[MATERIAL FOR THIS TASK]
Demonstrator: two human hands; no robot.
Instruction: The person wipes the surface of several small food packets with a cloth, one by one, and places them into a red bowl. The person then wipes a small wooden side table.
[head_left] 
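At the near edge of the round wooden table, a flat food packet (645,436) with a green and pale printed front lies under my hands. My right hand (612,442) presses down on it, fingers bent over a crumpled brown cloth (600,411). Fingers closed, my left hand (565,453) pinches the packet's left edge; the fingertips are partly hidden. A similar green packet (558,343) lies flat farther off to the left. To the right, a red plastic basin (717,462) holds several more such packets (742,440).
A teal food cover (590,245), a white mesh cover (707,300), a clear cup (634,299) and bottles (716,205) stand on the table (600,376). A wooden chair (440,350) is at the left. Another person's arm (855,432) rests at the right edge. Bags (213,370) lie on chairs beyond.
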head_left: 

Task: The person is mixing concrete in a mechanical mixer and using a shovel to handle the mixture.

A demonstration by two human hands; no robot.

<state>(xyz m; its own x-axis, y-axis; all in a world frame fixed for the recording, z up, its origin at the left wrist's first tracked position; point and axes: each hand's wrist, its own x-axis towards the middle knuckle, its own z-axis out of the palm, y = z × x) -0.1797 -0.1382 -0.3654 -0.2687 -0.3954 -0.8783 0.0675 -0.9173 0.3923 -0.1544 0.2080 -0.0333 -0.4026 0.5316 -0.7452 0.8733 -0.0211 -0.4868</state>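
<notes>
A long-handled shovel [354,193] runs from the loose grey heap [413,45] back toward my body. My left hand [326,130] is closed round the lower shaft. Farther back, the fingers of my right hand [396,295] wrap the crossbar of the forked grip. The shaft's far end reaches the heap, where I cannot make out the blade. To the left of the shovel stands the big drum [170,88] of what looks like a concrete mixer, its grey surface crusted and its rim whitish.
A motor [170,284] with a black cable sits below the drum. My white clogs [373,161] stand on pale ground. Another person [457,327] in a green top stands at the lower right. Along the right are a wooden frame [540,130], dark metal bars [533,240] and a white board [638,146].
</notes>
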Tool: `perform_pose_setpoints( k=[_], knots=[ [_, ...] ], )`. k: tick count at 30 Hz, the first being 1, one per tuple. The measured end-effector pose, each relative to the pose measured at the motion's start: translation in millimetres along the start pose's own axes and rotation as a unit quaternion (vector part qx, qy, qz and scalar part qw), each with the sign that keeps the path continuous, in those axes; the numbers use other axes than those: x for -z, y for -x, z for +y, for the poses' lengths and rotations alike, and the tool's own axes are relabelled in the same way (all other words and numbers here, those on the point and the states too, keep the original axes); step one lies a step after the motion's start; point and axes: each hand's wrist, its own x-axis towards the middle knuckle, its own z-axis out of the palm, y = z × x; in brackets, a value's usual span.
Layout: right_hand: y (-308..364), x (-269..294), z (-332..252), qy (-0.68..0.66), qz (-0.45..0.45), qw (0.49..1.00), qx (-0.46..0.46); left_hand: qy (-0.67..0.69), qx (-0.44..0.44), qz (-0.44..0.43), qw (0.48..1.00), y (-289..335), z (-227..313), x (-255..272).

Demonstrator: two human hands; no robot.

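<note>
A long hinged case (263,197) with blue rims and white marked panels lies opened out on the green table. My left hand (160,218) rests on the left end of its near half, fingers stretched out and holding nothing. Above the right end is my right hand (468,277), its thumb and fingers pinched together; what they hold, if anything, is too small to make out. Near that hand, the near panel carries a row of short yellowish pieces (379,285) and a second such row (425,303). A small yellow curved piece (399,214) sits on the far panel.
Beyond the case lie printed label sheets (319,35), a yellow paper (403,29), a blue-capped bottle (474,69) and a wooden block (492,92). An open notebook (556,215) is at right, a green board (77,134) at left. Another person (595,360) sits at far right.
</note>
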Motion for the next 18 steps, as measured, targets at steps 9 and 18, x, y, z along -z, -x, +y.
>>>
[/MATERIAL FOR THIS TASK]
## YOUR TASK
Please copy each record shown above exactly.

## RESULT FOR THIS TASK
Demonstrator: two human hands; no robot.
Instruction: The person wipes the surface of several small food packets with a cloth, one by one, and places them into a red bowl. The person then wipes a small wooden side table.
[head_left] 
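At the near edge of the round wooden table, a flat food packet (645,436) with a green and pale printed front lies under my hands. My right hand (612,442) presses down on it, fingers bent over a crumpled brown cloth (600,411). Fingers closed, my left hand (565,453) pinches the packet's left edge; the fingertips are partly hidden. A similar green packet (558,343) lies flat farther off to the left. To the right, a red plastic basin (717,462) holds several more such packets (742,440).
A teal food cover (590,245), a white mesh cover (707,300), a clear cup (634,299) and bottles (716,205) stand on the table (600,376). A wooden chair (440,350) is at the left. Another person's arm (855,432) rests at the right edge. Bags (213,370) lie on chairs beyond.
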head_left: 

Task: The person is mixing concrete in a mechanical mixer and using a shovel to handle the mixture.

A demonstration by two human hands; no robot.

<state>(xyz m; its own x-axis, y-axis; all in a world frame fixed for the recording, z up, its origin at the left wrist's first tracked position; point and axes: each hand's wrist, its own x-axis towards the middle knuckle, its own z-axis out of the palm, y = z × x) -0.1797 -0.1382 -0.3654 -0.2687 -0.3954 -0.8783 0.0675 -0.9173 0.3923 -0.1544 0.2080 -0.0333 -0.4026 0.5316 -0.7452 0.8733 -0.0211 -0.4868</state>
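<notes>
A long-handled shovel [354,193] runs from the loose grey heap [413,45] back toward my body. My left hand [326,130] is closed round the lower shaft. Farther back, the fingers of my right hand [396,295] wrap the crossbar of the forked grip. The shaft's far end reaches the heap, where I cannot make out the blade. To the left of the shovel stands the big drum [170,88] of what looks like a concrete mixer, its grey surface crusted and its rim whitish.
A motor [170,284] with a black cable sits below the drum. My white clogs [373,161] stand on pale ground. Another person [457,327] in a green top stands at the lower right. Along the right are a wooden frame [540,130], dark metal bars [533,240] and a white board [638,146].
</notes>
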Tool: `perform_pose_setpoints( k=[_], knots=[ [_, ...] ], )`. k: tick count at 30 Hz, the first being 1, one per tuple. The measured end-effector pose, each relative to the pose measured at the motion's start: translation in millimetres along the start pose's own axes and rotation as a unit quaternion (vector part qx, qy, qz and scalar part qw), each with the sign that keeps the path continuous, in those axes; the numbers use other axes than those: x for -z, y for -x, z for +y, for the poses' lengths and rotations alike, and the tool's own axes are relabelled in the same way (all other words and numbers here, those on the point and the states too, keep the original axes); step one lies a step after the motion's start; point and axes: each hand's wrist, its own x-axis towards the middle knuckle, its own z-axis out of the palm, y = z × x; in brackets, a value's usual span.
Layout: right_hand: y (-308..364), x (-269..294), z (-332..252), qy (-0.68..0.66), qz (-0.45..0.45), qw (0.49..1.00), qx (-0.46..0.46); left_hand: qy (-0.67..0.69), qx (-0.44..0.44), qz (-0.44..0.43), qw (0.48..1.00), y (-289..335), z (-227..313), x (-255..272).

Demonstrator: two human hands; no robot.

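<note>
A long hinged case (263,197) with blue rims and white marked panels lies opened out on the green table. My left hand (160,218) rests on the left end of its near half, fingers stretched out and holding nothing. Above the right end is my right hand (468,277), its thumb and fingers pinched together; what they hold, if anything, is too small to make out. Near that hand, the near panel carries a row of short yellowish pieces (379,285) and a second such row (425,303). A small yellow curved piece (399,214) sits on the far panel.
Beyond the case lie printed label sheets (319,35), a yellow paper (403,29), a blue-capped bottle (474,69) and a wooden block (492,92). An open notebook (556,215) is at right, a green board (77,134) at left. Another person (595,360) sits at far right.
</note>
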Motion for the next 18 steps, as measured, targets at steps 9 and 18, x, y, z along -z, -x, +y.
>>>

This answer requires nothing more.